Um die Wirksamkeit der Medikamentengabe und das mögliche Fortschreiten der Erkrankung zu überprüfen, gibt es verschiedene Verfahren: außer der morphologischen Beurteilung mittels OCT auch den Sehtest und eine Untersuchung des Augenhintergrundes (Fundusuntersuchung). Vor allem die Therapiekontrolle und -steuerung bei der Gabe von VEGF-Inhibitoren erfolgt bereits heute häufig mit OCT. Mit dieser nicht invasiven diagnostischen Methode lassen sich die Schichten der Netzhaut sehr genau abbilden.
Nur spärliche Daten zur Therapiesteuerung bei nAMD und DMÖ
Aus der einzigen randomisierten und kontrollierten Studie (RCT) zur Therapiesteuerung mit OCT plus Sehtest bei Patientinnen und Patienten mit nAMD im Vergleich zum Sehtest allein ergibt sich ein Anhaltspunkt für einen Schaden: In der OCT-Gruppe traten mehr Nebenwirkungen auf. Dabei handelte es sich aber um Nebenwirkungen wie Knochenbrüche, Herzerkrankungen und Lungenentzündungen. Inwiefern die OCT dafür konkret verantwortlich war, bleibt aber unklar. Hinsichtlich der Anzahl der Medikamenteninjektionen und der Sehschärfe ließ sich kein Unterschied zeigen.

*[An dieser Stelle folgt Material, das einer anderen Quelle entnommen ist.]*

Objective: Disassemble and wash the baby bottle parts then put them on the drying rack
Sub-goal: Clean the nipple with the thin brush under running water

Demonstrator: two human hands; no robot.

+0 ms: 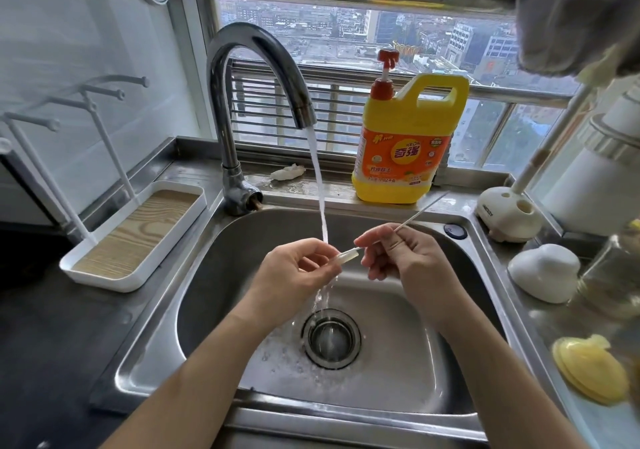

Zur OCT-gesteuerten Behandlung des DMÖ liegt ebenfalls nur eine RCT vor: Dabei erfolgte in der Interventionsgruppe die Injektion eines Kortisonpräparats nur dann, wenn die OCT eine Behandlungsnotwendigkeit zeigte. Auch wenn die Anzahl der Injektionen geringfügig reduziert werden konnte, zeigten sich keine Anhaltspunkte für einen Nutzen oder Schaden der OCT im Vergleich mit Injektionen in festen Abständen, also ohne OCT-Steuerung.
Nutzen und Schaden sind fraglich
Nutzen und Schaden der optischen Kohärenztomografie in der Erstdiagnostik von nAMD und DMÖ sowie der Vergleich von verschiedenen OCT-Anwendungsstrategien sind unklar, weil sich keine Studien für diese Fragestellungen identifizieren ließen.
In der Gesamtschau über alle Untersuchungsziele und Endpunkte sind Nutzen und Schaden der OCT daher fraglich. Angesichts der breiten Anwendung der OCT in der deutschen Augenheilkunde überrascht dieses Ergebnis Stefan Sauerland, Ressortleiter Nichtmedikamentöse Verfahren beim IQWiG: „Es gibt zwar weitere Studien, die zeigen, dass im Vergleich zu einem starren IVOM-Behandlungsschema ein flexibles diagnostisch gesteuertes Behandlungsschema vorteilhaft sein kann. Die Diagnostik in diesen Studien bestand aber aus einer Kombination mehrerer Methoden, sodass sich nicht feststellen lässt, ob wirklich die OCT für die Behandlungssteuerung notwendig ist, oder dafür die anderen Methoden ausreichen.“
Zum Ablauf der Berichtserstellung
Den vorläufigen Berichtsplan für dieses Projekt hatte das IQWiG im April 2016 vorgelegt und um Stellungnahmen gebeten. Diese wurden zusammen mit einer Würdigung und dem überarbeiteten Berichtsplan im Juni 2016 publiziert. Stellungnahmen zu dem jetzt veröffentlichten Vorbericht werden nach Ablauf der Frist gesichtet. Sofern sie Fragen offenlassen, werden die Stellungnehmenden zu einer mündlichen Erörterung eingeladen.